Quels sont les principaux enjeux des prochaines élections présidentielles ?

Valls semblait être le seul candidat solide à gauche, le seul à avoir compris les mutations mais il s’atrophie et s’affaiblit lui-même en revenant sur ce qu’il a fait, notamment en annonçant qu’il supprimerait le 49.3 alors qu’il l’a utilisé et que personne ne le lui demande. Les autres principaux candidats – Montebourg et Hamon – sont dans des délires de redistribution fous. Montebourg parle un peu de réindustrialisation mais sans évoquer les mutations fiscales et sociales qui la rendraient possible. Du côté de Marine Le Pen, on assiste à un désintégration mentale. Son programme est un condensé de marxisme et de péronisme argentin dans lequel elle propose la monétisation de la dette publique.
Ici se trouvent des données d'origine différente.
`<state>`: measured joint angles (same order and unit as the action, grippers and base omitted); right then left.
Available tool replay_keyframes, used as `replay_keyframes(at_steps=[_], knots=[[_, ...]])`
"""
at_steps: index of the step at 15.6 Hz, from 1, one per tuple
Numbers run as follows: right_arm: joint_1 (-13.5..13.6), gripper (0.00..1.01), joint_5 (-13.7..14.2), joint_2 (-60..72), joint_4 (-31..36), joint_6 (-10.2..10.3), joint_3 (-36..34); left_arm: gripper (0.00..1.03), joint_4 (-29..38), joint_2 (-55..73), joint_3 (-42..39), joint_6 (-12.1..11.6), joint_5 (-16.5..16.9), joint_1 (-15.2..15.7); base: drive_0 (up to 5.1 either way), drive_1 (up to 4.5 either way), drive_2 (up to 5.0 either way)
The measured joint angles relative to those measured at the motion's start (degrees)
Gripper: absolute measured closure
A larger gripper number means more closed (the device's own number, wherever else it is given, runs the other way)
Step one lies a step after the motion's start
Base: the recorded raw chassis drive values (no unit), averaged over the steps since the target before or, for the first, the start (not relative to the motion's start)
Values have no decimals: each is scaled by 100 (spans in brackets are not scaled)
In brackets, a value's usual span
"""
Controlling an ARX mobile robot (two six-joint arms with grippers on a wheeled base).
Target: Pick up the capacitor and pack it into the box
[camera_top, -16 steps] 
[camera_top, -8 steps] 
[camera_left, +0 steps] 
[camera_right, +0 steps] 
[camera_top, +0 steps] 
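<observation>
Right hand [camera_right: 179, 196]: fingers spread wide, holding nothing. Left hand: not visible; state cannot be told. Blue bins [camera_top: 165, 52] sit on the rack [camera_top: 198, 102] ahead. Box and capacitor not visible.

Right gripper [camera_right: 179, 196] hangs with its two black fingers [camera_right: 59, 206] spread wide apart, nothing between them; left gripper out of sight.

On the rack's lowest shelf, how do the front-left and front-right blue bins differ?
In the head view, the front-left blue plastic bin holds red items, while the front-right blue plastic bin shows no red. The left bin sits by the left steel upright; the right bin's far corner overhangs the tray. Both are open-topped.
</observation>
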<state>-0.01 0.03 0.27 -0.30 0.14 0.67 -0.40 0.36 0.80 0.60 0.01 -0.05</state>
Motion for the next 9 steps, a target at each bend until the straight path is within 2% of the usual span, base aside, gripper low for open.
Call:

Elle souhaite en effet renationaliser la Banque de France et lui ordonner de racheter la dette publique. Historiquement, cette mécanique a toujours provoqué des inflations extrêmement fortes. Alors qu’elle annonce une revalorisation des salaires des ouvriers de 20%, certains naïfs se laisseront prendre : l’hyper inflation qui suivra entraînera une baisse de 30% de leur pouvoir d’achat et non l’augmentation de 20% attendue. Son programme est complètement délirant.

Vous sentez-vous proche du programme de François Fillon ?

A droite, Fillon semble avoir le seul programme qui tienne la route mais ce programme manque de structure intellectuelle et nécessite d’être restructuré et renforcé sur le plan de l’analyse stratégique des mutations du monde en cours. La façon dont il parle de la réduction du nombre de fonctionnaires risque de heurter la fonction publique alors qu’il suffirait d’expliquer que cette réduction est au service d’un renforcement du rôle de l’État : un État fort qui dépense moins.